Когда он снова увидел Дорис, она почти дошла до угла. Она направлялась в кафетерий, где условилась встретиться с товарками. Руки ее по-прежнему были заняты свертками. Белые орхидеи покачивались при каждом шаге. В вечернем сумраке они светились холодным фосфорическим светом. Прохожие оборачивались и смотрели на цветы. Она шла быстро, высоко подняв голову, выпрямившись и расправив плечи. Лицо было бесстрастно. Генри, выглядывавшего из окна машины, она не заметила.
"Лгунишка этакая, дуреха", - думал он. Его душил злобный смех.

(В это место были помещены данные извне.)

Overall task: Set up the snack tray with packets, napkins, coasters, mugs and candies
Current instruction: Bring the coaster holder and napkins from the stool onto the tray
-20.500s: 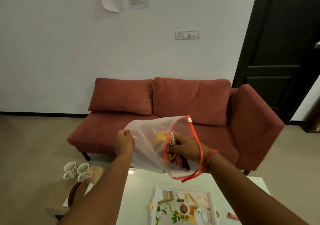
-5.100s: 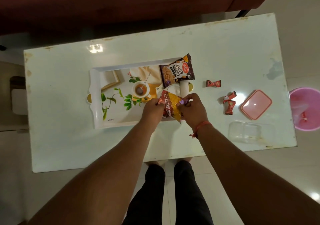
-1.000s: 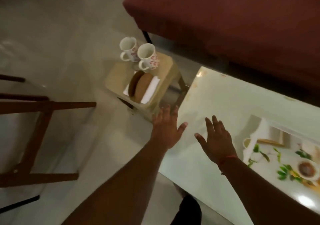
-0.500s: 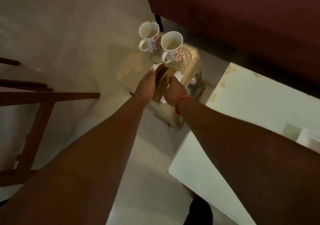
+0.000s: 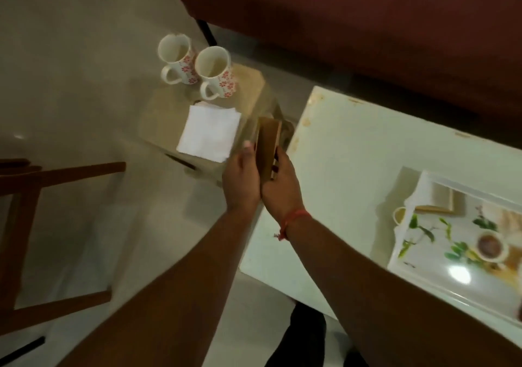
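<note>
Brown wooden coasters [image 5: 267, 143] stand on edge between my two hands, lifted clear of the small stool [image 5: 248, 84]. My left hand [image 5: 241, 174] presses their left face and my right hand [image 5: 279, 183] holds the right side. A stack of white napkins [image 5: 210, 132] lies bare on the stool. Behind it stand two white mugs with red flowers, one at the left [image 5: 176, 56] and one at the right [image 5: 216, 70]. The white printed tray [image 5: 418, 197] sits on the white table [image 5: 353, 154] at the right edge of view.
A red sofa [image 5: 367, 22] runs along the top, its dark leg near the mugs. A wooden chair frame [image 5: 42, 186] stands on the floor at the left. My dark trousers show below the table's near edge.
Both hands have lifted the coasters off the napkins and drawn them back toward the table. The napkin stack is uncovered. The view has swung right, showing the tray again.
</note>
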The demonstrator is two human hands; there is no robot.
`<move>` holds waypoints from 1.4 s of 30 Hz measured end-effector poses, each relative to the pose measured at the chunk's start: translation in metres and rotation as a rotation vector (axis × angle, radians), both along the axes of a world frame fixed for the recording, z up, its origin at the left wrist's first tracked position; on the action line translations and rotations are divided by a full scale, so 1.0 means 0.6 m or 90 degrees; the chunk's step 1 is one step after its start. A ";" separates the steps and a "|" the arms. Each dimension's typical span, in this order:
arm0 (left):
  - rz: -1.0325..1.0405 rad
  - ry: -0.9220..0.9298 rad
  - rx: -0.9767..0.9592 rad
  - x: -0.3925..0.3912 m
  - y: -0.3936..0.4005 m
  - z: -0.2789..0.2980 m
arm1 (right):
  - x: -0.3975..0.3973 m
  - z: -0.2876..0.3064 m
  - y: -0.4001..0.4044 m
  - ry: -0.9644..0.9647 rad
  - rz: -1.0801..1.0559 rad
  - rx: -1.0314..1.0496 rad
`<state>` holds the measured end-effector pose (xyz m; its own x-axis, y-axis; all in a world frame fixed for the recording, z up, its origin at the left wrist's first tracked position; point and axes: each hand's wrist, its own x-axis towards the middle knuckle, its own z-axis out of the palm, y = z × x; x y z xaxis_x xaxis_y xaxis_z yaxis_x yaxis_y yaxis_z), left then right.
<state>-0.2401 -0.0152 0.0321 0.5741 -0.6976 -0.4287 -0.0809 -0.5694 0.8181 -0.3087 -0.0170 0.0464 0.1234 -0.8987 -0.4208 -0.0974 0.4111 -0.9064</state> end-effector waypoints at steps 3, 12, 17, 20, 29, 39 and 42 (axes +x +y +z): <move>-0.064 0.043 0.030 -0.114 0.029 -0.005 | -0.112 -0.001 0.040 0.021 -0.071 0.015; -0.286 0.184 0.083 -0.444 0.099 -0.026 | -0.441 -0.028 0.129 0.132 -0.267 0.091; -0.326 0.204 0.149 -0.533 0.102 -0.047 | -0.542 -0.049 0.143 0.113 -0.239 0.153; -0.313 0.204 0.167 -0.552 0.102 -0.067 | -0.575 -0.058 0.141 0.072 -0.200 0.178; -0.300 0.183 0.172 -0.563 0.099 -0.071 | -0.595 -0.074 0.143 0.056 -0.178 0.179; -0.209 0.116 0.070 -0.480 0.090 -0.067 | -0.592 -0.064 0.134 0.231 -0.299 0.144; -0.217 0.046 0.063 -0.397 0.088 -0.077 | -0.544 -0.042 0.117 0.312 -0.302 0.007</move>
<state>-0.4781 0.0376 -0.0138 0.2808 -0.7964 -0.5356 -0.2235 -0.5970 0.7705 -0.6351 0.0531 0.0210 -0.4896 -0.8040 -0.3375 -0.3027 0.5197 -0.7989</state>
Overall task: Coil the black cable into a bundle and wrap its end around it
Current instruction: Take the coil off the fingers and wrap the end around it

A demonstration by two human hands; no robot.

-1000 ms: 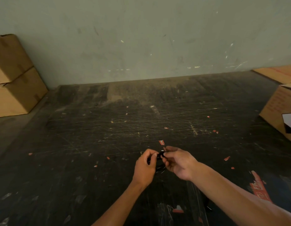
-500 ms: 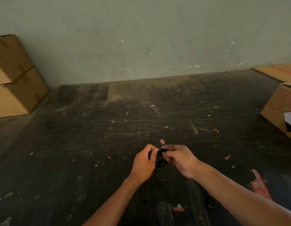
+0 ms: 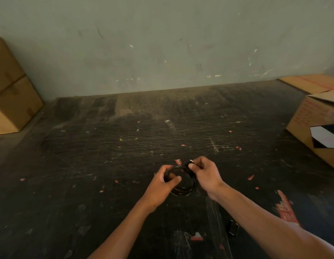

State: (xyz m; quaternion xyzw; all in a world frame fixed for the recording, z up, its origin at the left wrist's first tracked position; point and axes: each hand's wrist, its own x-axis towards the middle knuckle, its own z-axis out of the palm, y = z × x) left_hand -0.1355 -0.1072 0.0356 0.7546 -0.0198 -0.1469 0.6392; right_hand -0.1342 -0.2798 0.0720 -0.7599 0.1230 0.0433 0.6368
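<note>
The black cable (image 3: 187, 186) is a small round coil of several loops, held just above the dark scratched table (image 3: 106, 165). My left hand (image 3: 163, 186) pinches the coil's left side between thumb and fingers. My right hand (image 3: 206, 174) grips the coil's upper right, with the cable's end and its light-tipped plug (image 3: 191, 161) sticking out above the thumb. The lower arc of the coil shows between the two hands; the rest is hidden by fingers.
Stacked cardboard boxes (image 3: 11, 90) stand at the far left against the wall. An open cardboard box (image 3: 315, 128) with a black-and-white label sits at the right edge. A small dark object (image 3: 232, 228) lies on the table under my right forearm. Red paper scraps dot the surface.
My hands have drawn slightly apart, and the coil now shows as an open ring between them. The right hand has lifted the plug end up and to the right.
</note>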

Он все еще сидел на краю сиденья, держась за ручку дверцы. Лицо у нее очень подвижное. Он представлял себе, как оно дрогнет от изумления, когда она его увидит, и тут же сморщится от стыда. Стиснутое со всех сторон такси остановилось. Он слышал, как гуляет в темноте вечерний ветер. Ветер хлестал по мостовой, по машинам и крышам домов, поднимая шум, похожий на топот убегающих ног.
Машина снова тронулась, нагнала Дорис, проехала мимо, и Генри отодвинулся от дверцы. Он не остановил ни машины, ни Дорис. Видимо, последняя из его мрачных прихотей оказалась ему не по силам или же он нашел достаточное удовлетворение в том, что мысленно исполнил ее.